Work request: Below are records with pictures; copy word for word only the lines between the line with "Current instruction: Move" and the line with "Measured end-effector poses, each", inclusive, and drop the pictures.

Data records:
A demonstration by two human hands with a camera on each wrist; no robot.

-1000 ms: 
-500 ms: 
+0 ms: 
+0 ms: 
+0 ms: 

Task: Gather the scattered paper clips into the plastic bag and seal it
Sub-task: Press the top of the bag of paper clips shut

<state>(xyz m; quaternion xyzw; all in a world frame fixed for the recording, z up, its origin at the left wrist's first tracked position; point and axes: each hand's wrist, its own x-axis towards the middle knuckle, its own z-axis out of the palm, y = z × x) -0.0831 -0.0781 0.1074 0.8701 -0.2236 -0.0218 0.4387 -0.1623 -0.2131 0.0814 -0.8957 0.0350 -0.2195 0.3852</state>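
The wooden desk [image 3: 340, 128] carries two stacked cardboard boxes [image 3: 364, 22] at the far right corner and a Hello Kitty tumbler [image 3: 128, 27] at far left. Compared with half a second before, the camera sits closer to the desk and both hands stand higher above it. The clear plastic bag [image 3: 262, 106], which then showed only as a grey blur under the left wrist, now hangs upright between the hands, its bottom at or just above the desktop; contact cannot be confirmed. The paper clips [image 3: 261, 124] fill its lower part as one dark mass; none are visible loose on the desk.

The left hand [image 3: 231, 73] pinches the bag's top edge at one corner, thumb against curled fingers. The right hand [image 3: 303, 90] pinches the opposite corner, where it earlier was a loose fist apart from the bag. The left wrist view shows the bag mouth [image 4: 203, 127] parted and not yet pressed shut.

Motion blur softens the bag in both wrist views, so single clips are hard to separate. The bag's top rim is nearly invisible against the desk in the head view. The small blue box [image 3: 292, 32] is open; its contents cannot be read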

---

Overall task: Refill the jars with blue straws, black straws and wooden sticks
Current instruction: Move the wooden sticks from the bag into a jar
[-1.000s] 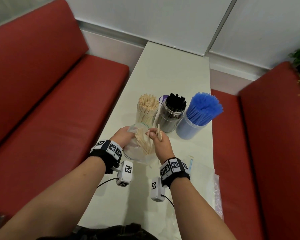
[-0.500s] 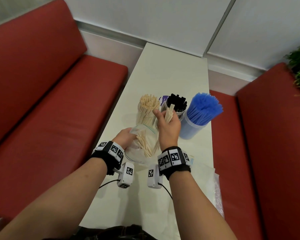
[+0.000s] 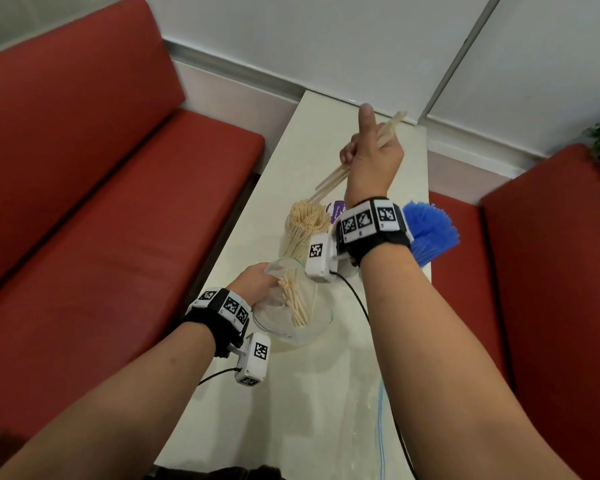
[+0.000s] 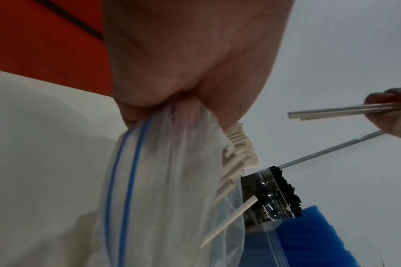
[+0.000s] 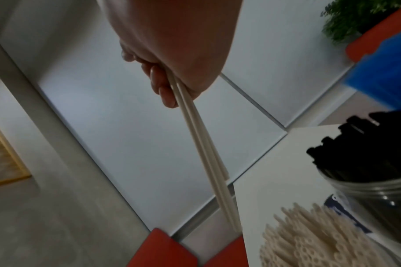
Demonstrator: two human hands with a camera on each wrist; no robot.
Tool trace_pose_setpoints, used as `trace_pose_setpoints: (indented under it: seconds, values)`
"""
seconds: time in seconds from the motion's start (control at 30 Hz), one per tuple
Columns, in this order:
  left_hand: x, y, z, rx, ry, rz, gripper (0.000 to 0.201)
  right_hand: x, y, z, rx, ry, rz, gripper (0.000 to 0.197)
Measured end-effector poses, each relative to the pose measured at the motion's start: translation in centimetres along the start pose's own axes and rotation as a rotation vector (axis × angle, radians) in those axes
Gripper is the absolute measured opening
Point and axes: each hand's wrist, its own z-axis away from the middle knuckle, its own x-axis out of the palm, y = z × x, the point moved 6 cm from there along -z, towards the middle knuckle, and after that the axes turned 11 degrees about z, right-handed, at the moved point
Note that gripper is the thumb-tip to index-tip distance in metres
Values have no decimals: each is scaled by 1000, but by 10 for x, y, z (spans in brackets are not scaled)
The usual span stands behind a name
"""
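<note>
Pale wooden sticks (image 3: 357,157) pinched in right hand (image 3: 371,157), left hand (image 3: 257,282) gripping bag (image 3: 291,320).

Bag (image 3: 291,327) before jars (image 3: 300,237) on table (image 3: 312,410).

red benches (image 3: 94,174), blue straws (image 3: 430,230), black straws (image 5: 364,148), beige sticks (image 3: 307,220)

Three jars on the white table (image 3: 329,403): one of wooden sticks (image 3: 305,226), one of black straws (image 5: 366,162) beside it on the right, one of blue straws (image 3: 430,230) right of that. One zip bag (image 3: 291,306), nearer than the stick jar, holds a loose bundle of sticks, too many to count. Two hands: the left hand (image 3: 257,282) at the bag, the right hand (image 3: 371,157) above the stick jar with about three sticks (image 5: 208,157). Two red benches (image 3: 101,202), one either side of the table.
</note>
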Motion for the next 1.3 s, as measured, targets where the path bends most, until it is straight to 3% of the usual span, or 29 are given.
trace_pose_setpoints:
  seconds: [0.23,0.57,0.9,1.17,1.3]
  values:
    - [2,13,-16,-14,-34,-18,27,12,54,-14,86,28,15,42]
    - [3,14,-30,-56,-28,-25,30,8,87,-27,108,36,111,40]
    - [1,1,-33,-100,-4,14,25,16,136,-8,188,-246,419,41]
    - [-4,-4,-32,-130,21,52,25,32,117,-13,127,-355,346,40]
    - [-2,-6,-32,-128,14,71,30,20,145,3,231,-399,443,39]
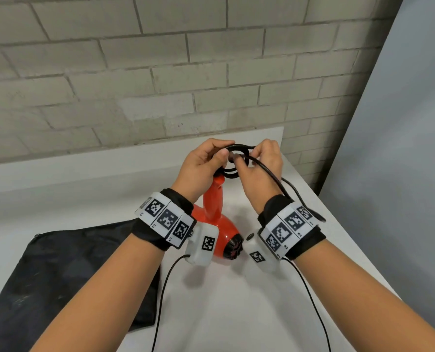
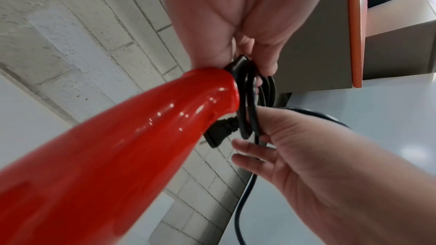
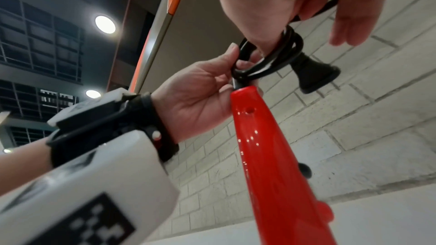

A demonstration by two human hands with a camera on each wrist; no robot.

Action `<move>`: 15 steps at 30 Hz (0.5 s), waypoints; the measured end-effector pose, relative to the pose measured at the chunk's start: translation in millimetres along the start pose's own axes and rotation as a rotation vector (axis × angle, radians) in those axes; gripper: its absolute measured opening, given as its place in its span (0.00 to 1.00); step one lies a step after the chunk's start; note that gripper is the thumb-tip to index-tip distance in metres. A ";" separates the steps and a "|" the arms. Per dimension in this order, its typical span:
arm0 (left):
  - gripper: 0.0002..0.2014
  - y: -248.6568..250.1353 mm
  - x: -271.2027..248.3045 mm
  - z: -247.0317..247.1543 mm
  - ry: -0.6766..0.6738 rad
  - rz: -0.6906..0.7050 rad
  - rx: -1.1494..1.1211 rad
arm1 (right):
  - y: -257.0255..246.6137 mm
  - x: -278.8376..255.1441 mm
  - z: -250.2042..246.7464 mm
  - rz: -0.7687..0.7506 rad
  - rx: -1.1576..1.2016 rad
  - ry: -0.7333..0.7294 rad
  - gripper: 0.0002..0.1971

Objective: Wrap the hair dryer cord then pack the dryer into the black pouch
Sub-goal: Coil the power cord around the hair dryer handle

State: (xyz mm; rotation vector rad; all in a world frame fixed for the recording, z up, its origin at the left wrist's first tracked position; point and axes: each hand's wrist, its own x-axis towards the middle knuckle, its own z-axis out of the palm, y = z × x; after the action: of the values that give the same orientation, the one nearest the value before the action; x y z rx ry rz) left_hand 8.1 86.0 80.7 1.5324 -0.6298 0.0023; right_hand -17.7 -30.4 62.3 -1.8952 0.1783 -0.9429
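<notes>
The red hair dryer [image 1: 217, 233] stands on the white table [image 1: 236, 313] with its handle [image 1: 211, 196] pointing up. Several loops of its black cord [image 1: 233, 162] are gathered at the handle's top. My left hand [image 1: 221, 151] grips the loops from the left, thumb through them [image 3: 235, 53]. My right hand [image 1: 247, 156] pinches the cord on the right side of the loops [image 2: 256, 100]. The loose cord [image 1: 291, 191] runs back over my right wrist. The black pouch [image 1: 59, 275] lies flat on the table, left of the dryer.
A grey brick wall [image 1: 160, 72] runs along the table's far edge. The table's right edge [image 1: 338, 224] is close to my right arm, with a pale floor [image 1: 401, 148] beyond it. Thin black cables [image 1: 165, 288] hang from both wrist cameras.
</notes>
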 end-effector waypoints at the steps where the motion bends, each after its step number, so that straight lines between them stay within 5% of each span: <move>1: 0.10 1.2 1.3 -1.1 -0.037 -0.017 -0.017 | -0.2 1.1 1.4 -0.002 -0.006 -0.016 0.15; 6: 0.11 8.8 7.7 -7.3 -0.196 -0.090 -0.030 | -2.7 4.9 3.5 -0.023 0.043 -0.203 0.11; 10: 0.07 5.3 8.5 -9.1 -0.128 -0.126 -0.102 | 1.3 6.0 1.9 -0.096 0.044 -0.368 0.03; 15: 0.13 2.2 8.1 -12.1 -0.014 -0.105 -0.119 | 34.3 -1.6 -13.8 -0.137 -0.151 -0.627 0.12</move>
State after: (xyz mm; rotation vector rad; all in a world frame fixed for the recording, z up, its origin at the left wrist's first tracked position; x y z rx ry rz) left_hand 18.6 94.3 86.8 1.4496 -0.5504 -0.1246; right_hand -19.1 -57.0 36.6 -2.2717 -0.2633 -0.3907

Response below:
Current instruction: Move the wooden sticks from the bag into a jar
[-1.000s] 
[-0.500s] 
[+0.000s] 
[+0.000s] 
[+0.000s] 
Demonstrator: two human hands with a camera on each wrist; no robot.
Tool trace_pose_setpoints, used as `trace_pose_setpoints: (indented under it: seconds, values)`
"""
seconds: time in seconds from the motion's start (control at 30 Hz), one per tuple
Columns, in this order:
  left_hand: x, y, z, rx, ry, rz, gripper (0.000 to 0.201)
  right_hand: x, y, z, rx, ry, rz, gripper (0.000 to 0.197)
Measured end-effector poses, each relative to the pose measured at the motion's start: translation in centimetres along the start pose's own axes and rotation as a rotation vector (axis × angle, radians) in those axes

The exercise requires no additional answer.